En el colegio no se habla de materias sino de lenguajes, como el materno, que comprende las ramas literaria, filosófica, científica y natural, y del que a su vez se desprenden los demás lenguajes: matemático, artístico, musical, de idiomas extranjeros, corporal, ciencias y artes plásticas.
“La idea es que el niño desde pequeño aprenda que él es el único responsable de su educación y su aprendizaje -dice Margoth Gómez, su directora-. Nadie puede hacerlo por él. Cada uno va a su propio ritmo, debe comprender que puede disfrutar de su educación y que la libertad es el ejercicio de su responsabilidad. Si asimila esto, su futuro será exitoso”.
Por eso, en Face no hay sanciones ni malas notas, porque ni siquiera hay notas como tal. La manera de medir lo aprendido en cada ciclo es la autoevaluación que hacen los estudiantes de sí mismos, complementada con el concepto de sus padres.
“Jamás utilizamos un lápiz rojo. Si un niño no trabaja como debe simplemente se le indica que debe trabajar más y ya. Creo que los niños son difíciles y rebeldes porque los sistemas represivos de enseñanza convencional los llevan a ello”, cuenta Margoth.
En Face estudió nada menos que la hija de la ministra de Educación, Cecilia Vélez, dice Margoth. “Pasó por esta institución, pero no se quedó mucho. Fue por razones personales”, agrega la directora.
En sus comienzos, estuvo en la mira
Face estuvo bajo la lupa del ministerio de Educación, que le hizo el quite a la aprobación de su bachillerato en sus primeros años.
Por eso, hasta finales de los ochenta, los estudiantes tuvieron que validar ante el Instituto Colombiano para el Fomento de la Educación Superior (Icfes) el título de bachilleres.

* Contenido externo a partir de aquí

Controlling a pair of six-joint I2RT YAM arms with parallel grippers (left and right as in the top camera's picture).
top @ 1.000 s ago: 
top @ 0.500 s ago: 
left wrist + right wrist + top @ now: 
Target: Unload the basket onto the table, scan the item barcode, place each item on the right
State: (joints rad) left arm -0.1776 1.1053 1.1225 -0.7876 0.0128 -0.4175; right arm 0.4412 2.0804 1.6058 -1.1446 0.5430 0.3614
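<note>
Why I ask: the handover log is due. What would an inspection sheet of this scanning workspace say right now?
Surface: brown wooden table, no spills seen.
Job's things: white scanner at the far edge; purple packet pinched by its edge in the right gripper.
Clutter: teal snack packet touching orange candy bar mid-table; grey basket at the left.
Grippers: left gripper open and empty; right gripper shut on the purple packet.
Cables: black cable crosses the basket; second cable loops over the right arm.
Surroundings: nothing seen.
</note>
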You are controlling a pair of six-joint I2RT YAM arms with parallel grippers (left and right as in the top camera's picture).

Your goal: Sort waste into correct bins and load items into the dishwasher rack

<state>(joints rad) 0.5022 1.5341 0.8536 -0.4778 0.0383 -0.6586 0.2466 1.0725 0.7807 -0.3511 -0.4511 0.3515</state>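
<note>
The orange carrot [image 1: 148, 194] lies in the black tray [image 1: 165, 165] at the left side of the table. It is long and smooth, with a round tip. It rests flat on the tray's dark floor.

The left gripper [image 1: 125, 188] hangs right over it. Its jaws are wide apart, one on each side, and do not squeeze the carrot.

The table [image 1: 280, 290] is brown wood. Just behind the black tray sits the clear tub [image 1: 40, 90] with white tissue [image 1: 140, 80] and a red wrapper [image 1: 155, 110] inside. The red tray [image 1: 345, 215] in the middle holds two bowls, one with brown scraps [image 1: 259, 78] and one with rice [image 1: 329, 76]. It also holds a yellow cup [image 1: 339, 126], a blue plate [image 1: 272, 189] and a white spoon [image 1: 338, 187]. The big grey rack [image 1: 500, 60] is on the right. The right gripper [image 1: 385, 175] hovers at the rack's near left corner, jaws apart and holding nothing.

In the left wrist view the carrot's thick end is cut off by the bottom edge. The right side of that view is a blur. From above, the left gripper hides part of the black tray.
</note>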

Hoy sigue siendo un modelo tan revolucionario como en sus inicios, hace 25 años, dice Margoth Gómez.
Margoth tiene 77 años y estuvo vinculada al Colegio Marymount por 26 años: tres como estudiante y otros 23 como docente, tiempo en que fue monja.
Pero un día, consecuente con su idea de que todo lo ha cuestionado “desde chiquita”, colgó el hábito, salió del colegio y se casó con un futbolista
argentino.

Fundó su institución con sus propias reglas -que consisten en evitar las reglas- que lo distinguen tanto como su ubicación en el rango muy superior de promedio del Icfes, pese a que no dedican los últimos años de bachillerato a ello, como lo hacen otros colegios.

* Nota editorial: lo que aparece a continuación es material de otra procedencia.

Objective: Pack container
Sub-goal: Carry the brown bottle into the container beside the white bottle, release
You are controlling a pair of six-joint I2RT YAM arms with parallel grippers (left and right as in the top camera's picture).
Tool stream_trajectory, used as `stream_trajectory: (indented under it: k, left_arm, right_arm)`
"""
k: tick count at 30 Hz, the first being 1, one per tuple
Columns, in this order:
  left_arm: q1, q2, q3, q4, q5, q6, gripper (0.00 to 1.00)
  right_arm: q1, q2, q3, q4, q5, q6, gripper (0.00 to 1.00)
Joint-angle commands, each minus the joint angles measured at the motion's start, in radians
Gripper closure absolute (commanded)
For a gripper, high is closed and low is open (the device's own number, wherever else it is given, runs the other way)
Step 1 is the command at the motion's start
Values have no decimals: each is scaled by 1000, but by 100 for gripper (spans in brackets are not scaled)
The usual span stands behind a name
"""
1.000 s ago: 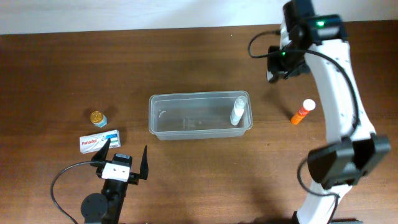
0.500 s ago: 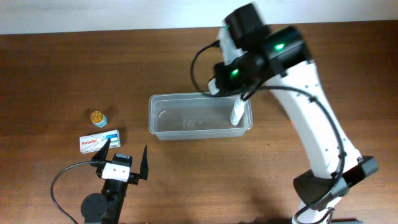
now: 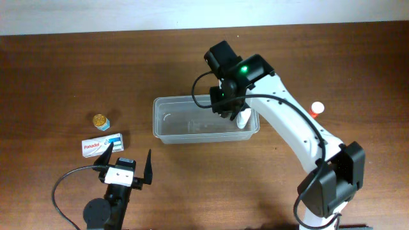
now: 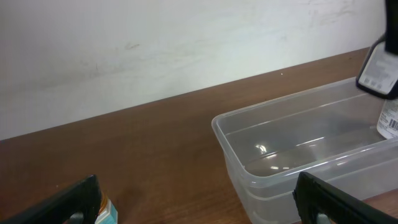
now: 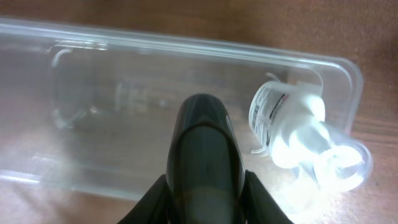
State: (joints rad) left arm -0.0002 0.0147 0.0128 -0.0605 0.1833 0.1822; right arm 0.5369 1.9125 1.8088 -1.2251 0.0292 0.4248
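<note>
The container (image 3: 185, 126) is a clear, shallow plastic tub at the table's middle. It also shows in the left wrist view (image 4: 280, 146) and the right wrist view (image 5: 93, 74). A white bottle (image 3: 243, 119) stands in its right end (image 5: 292, 121). My right gripper (image 3: 227, 105) hangs over the tub's right half, shut on a dark rounded bottle (image 5: 204, 143). My left gripper (image 3: 129, 153) is open and empty near the front edge, left of the tub (image 4: 202, 208).
A Panadol box (image 3: 102, 144) lies just beyond the left gripper, and a small gold-lidded jar (image 3: 100, 121) stands behind it. An orange tube with a white cap (image 3: 316, 109) lies right of the tub, partly hidden by the right arm.
My right arm has swung from the far right of the table leftward and now hangs over the tub's right half. The left arm has not moved.
</note>
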Motion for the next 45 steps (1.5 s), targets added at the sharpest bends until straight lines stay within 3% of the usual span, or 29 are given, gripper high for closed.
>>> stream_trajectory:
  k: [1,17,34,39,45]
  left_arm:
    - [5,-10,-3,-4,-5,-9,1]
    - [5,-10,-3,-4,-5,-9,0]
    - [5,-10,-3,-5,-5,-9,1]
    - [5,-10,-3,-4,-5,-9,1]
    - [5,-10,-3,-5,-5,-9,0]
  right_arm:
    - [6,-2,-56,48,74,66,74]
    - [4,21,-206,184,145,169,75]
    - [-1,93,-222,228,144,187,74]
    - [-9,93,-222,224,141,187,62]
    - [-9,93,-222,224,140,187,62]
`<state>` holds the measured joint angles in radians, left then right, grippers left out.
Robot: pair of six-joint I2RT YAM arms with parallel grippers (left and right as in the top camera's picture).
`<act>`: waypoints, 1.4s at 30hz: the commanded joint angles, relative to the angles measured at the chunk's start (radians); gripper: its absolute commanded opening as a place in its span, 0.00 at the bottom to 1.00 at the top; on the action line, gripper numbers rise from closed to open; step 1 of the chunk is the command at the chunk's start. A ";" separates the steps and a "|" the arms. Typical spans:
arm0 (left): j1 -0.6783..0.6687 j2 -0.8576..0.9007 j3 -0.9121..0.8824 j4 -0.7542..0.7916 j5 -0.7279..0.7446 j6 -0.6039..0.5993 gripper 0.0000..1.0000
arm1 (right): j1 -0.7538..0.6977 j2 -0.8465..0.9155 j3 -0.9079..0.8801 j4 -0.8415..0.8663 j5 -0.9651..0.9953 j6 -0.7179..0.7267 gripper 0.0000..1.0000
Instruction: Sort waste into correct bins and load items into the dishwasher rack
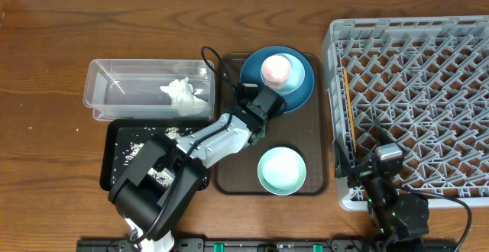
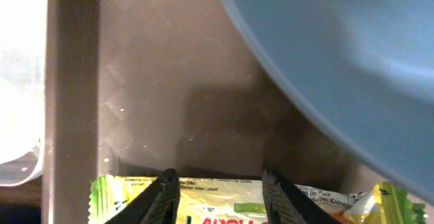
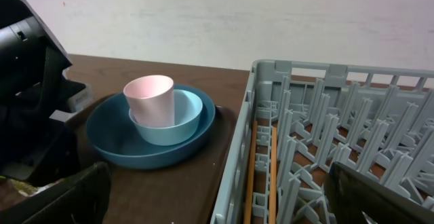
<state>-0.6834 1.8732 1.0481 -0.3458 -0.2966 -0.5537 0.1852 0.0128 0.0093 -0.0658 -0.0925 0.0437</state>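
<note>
A dark wooden tabletop (image 1: pixel 46 53) carries everything. The yellow-green snack wrapper (image 2: pixel 203 207) lies flat on the brown serving tray (image 1: pixel 237 172), just beside the rim of the dark-blue plate (image 3: pixel 112 142). The left claw (image 2: pixel 218 176) sits over the wrapper, its fingers partly spread with a tip on either side of the printed face. I cannot see a pinch on it yet.

On the plate stands the light-blue bowl (image 3: pixel 183 122) with the pink cup (image 3: pixel 149 98) upright inside it. The mint-green bowl (image 1: pixel 281 170) rests alone at the near end of the same tray.

To the left, the clear tub (image 1: pixel 114 92) holds the crumpled napkin (image 1: pixel 182 92), and the black tray (image 1: pixel 114 141) beside it is scattered with rice grains (image 1: pixel 141 137). So two kinds of waste look sorted and the wrapper seems to be the last.

The grey dishwasher rack (image 1: pixel 412 76) on the right holds none of the four dishes. The right claw (image 1: pixel 387 154) hangs at its near left corner, spread wide and holding nothing. By my reckoning all the loading is left to do.
</note>
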 commanded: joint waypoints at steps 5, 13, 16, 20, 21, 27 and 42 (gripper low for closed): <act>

De hecho, ese es el único examen que los muchachos presentan en toda su vida escolar.
‘Lo emocional es clave’
Carlos Eduardo Vasco, físico, matemático, filósofo y teólogo, quien hizo parte de la prestigiosa Misión de Sabios, le hizo seguimiento a Face cuando el Ministerio de Educación estudiaba otorgarle al colegio la autorización para dictar los últimos grados de bachillerato.

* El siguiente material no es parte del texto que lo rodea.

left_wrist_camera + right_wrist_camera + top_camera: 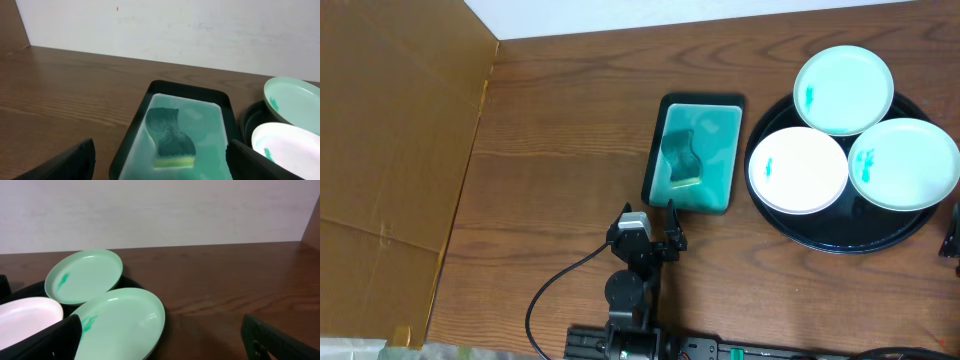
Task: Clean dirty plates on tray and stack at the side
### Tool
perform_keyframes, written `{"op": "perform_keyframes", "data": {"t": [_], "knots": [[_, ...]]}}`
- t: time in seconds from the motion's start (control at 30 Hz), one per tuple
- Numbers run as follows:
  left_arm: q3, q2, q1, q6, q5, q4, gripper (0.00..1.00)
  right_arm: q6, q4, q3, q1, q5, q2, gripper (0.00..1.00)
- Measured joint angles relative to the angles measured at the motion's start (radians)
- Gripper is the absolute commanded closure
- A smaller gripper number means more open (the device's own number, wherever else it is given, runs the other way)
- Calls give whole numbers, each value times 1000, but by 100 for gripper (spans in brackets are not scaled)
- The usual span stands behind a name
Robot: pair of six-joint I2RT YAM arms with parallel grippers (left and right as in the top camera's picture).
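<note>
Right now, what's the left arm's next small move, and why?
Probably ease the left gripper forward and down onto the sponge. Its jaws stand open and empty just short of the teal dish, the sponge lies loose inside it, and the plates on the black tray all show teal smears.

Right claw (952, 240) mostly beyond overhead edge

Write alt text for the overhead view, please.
A white plate and two mint plates crowd a round black tray at right; beside it, a teal dish holds a sponge, with the left claw just below.
</note>
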Motion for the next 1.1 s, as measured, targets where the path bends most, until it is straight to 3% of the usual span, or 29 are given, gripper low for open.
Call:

Según él, “es interesante el manejo de la inteligencia emocional, que es a la larga más importante que la parte puramente académica. Creo que un modelo como este es adecuado para enfrentar la cantidad de problemas de tipo emocional que enfrentan niños y jóvenes”.
La única campana cuelga de adorno a la entrada de la recepción y el único timbre que se escucha es el de llamado en la puerta del colegio.
Lo que pasa allí no es algo que pueda catalogarse como bueno o malo. Total, este colegio no admite calificaciones. Podría definirse como un espacio donde ocurren cosas inusuales.
La mejor manera de resumirlo la tiene Gloria Valero, cuyas dos hijas estudiaron aquí: “en la medida en que una persona hace lo que quiere, lo hace de la mejor manera”. Por esa razón, tal vez, cuando el reloj marca las 3:30 p.m., la hora de la salida, los estudiantes prefieren quedarse un rato más.